Sur cette photo, reprise en page 51, on voit deux personnages: Joseph DESANTI (1889-1959) et Martin BATTESTI dit Martinellu (1905-1964). Ils se trouvent près d'un mur empierré de quelques mètres de long qui laisse ensuite place à un talus de terre et de végétation. En arrière-plan, se dressent des maisons anciennes.
Le lieu est le carrefour entre la route départementale et la stretta.
La photo a été prise devant la maison CECCALDI.
Cette image est complétée à la page 57 qui montre le bord de la route quelques mètres plus bas.
Devant, posent Colette CECCALDI, Julie DESANTI, Agathe CECCALDI (1902-1943) et Anna ARNAUD (1889-1972).
Le cliché date d'avant la deuxième guerre mondiale.
Le même endroit n'est plus le même maintenant.
Pour éviter les glissements de terrain, le mur a été prolongé, peut-être à la fin des années 1950, jusqu'au chemin d'entrée de la maison FRANCESCHETTI. Les pierres furent été bien choisies et assemblées avec minutie. Une rigole cimentée fut creusée pour permettre l'évacuation des eaux de pluie. L'ensemble paraît désormais bien solide.

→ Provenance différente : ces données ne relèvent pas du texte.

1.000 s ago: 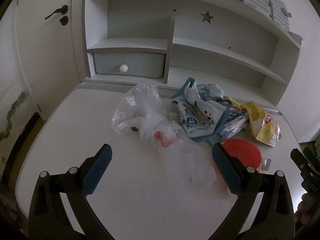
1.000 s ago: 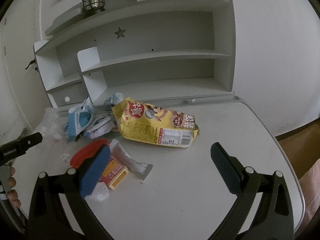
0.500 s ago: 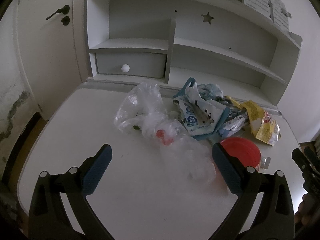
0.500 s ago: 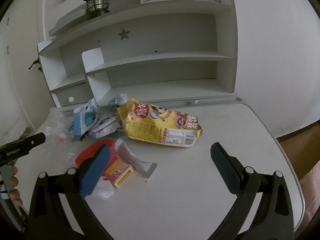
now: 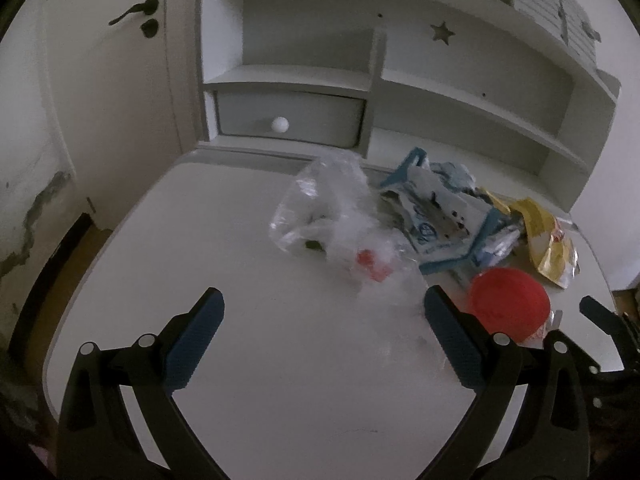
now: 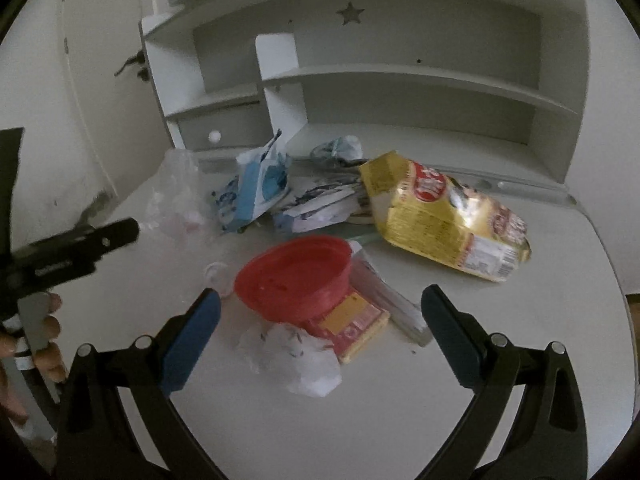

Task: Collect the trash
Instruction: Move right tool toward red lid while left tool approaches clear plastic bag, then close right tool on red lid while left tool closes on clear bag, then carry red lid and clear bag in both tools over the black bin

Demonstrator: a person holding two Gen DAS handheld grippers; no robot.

Une autre différence est frappante: les maisons des Case Suprane ne sont plus visibles. Elles sont pourtant toujours là mais elles sont désormais cachées par une forte densité d'arbres et arbustes.
Avec I nostri antichi di U Pighjolu, les lecteurs peuvent voir que le village est à la fois immuable et différent.